TASK DETAILS. Below are lines of data, and only some are wanted. Please repeat exactly those from the line that has "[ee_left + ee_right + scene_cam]" through the line that has "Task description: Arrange".

DATA EXCERPT.
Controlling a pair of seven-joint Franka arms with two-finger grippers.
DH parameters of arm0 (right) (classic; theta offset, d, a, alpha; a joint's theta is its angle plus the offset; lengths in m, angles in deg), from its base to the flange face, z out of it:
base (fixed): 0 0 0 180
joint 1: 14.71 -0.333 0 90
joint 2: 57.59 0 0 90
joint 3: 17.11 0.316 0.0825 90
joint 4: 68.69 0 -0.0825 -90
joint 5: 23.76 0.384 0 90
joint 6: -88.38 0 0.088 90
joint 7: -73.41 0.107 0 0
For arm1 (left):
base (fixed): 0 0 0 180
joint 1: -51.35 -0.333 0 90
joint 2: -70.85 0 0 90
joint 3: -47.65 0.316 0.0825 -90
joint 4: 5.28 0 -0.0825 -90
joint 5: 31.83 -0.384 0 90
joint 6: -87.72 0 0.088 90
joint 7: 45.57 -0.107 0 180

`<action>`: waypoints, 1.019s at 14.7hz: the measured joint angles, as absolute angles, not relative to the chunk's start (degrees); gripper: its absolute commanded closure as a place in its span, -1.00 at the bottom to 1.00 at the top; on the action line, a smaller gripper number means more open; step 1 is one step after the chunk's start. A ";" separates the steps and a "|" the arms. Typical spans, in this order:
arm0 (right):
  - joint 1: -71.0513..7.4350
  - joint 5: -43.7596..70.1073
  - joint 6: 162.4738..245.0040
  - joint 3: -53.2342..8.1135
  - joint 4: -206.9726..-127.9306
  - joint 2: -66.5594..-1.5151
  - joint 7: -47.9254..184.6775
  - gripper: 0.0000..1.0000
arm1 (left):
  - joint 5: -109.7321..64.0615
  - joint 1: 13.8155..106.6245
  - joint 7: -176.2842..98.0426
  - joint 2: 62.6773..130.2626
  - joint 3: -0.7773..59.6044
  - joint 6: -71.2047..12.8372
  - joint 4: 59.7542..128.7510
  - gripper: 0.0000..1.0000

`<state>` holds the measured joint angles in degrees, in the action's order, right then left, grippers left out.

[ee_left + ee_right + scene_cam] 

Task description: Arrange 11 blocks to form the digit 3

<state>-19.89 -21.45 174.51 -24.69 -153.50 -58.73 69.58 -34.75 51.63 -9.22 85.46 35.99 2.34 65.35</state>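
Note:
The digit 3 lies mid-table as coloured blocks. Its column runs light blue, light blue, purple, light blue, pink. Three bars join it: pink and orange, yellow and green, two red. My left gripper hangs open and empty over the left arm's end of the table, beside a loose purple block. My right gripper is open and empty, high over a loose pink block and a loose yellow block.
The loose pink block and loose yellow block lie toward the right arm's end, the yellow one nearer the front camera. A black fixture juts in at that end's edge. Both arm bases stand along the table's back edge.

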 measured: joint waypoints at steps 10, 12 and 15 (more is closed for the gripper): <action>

ANSWER BELOW.
[ee_left + ee_right + scene_cam] 

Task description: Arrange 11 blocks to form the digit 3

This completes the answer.